Thereafter, CHS again protested at the GAO.[xix]  After the protest was docketed, FEMA decided that “urgent and compelling circumstances” required that performance continue “under the sole source contract during the pendency of the GAO protest.”[xx]  CHS then challenged FEMA’s decision to override the automatic CICA stay of performance at the Court of Federal Claims and requested that the Court “enjoin FEMA from proceeding with contract performance pending the outcome of its underlying protest” at the GAO.[xxi]  After considering the protester’s challenge to the agency’s override of the CICA stay, the Court determined that the four injunctive relief factors—likelihood of success on the merits, the prospect of irreparable harm, the balance of hardships, and the public interest—favored the government.[xxii]  Given this, the Court denied CHS’s request for injunctive relief.[xxiii]

The Court found that the likelihood of success on the merits factor favored the government because FEMA’s justification for overriding the automatic CICA stay “adequately” considered the factors discussed in Reilly’s Wholesale Produce v. U.S., 73 Fed. Cl. 705 (2006).[xxiv]  The Court similarly found that the prospect of irreparable harm weighed in favor of the government, because CHS, as neither the incumbent nor the on-site contractor, would not lose its ability to perform a contract or its opportunity to compete for a later contract.[xxv]  The balance of hardships favored the government, the Court further found, because, were CHS’s request for injunctive relief granted, the potential delay in testing services would put FEMA’s responders, employees, and others at risk.  In this regard, injunctive relief would force FEMA to either “forego COVID testing services for an extended period” or to “seek to award a new testing contract for those services. [xxvi]  Both scenarios which “w[ould] deprive FEMA of rapid testing services for a period of time.”[xxvii]  Finally, the Court concluded that the public interest factor weighed in favor of the government, because overriding the CICA stay allowed FEMA “to continue to issue rapid testing for responders and other employees which serve[d] a separate and distinct public service—health and wellness.”[xxviii]

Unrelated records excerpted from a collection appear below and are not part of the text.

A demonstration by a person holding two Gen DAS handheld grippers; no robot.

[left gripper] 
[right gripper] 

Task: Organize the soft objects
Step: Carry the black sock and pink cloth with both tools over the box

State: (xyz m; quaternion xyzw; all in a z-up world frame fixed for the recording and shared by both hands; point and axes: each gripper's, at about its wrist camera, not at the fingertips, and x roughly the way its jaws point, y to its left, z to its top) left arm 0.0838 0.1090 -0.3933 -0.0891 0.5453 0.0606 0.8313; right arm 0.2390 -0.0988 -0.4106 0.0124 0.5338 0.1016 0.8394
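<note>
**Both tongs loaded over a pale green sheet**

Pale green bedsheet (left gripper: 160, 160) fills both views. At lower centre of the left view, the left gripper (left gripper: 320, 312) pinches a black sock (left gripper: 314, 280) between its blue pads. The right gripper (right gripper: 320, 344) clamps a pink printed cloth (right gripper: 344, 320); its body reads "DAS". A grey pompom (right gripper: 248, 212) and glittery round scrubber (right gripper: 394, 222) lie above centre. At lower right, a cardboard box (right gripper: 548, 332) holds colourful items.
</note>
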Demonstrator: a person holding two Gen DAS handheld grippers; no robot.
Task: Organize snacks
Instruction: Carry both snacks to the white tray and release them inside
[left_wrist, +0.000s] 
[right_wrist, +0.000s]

After weighing all four injunctive relief factors, the Court denied CHS’s request for injunctive relief, stating that “CHS [could not] meet its burden of showing that the extraordinary and drastic remedy—issuance of a temporary restraining order or a preliminary injunction—[was] necessary.”[xxix]  Comprehensive Health Services, LLC puts contractors on notice that COVID-19 can be a factor in agency decisions to override the CICA stay of performance triggered by a GAO protest.  Where an agency awards a contract to mitigate the public health consequences of the pandemic, it will likely be difficult for any offeror to challenge an agency’s decision to override the automatic stay—particularly if the agency will be deprived of required services during the pendency of the GAO protest.

 

Conclusion

In these three instances, the GAO and the Court of Federal Claims considered the impacts of COVID-19 on agency procurement decisions.  In view of the fact that COVID-19 will likely continue to have a significant influence on procurements for the foreseeable future, where appropriate going forward, contractors should be mindful of the way in which COVID-19 may inform its response to a solicitation, may change the assumptions underlying a solicitation, and may impact an agency’s decision to override a CICA stay of performance.

 


[i] See CDC, CDC COVID Data Tracker, available at https://covid.cdc.gov/covid-data-tracker/#cases_casesper100klast7days (last visited Jan. Feb 2, 2021).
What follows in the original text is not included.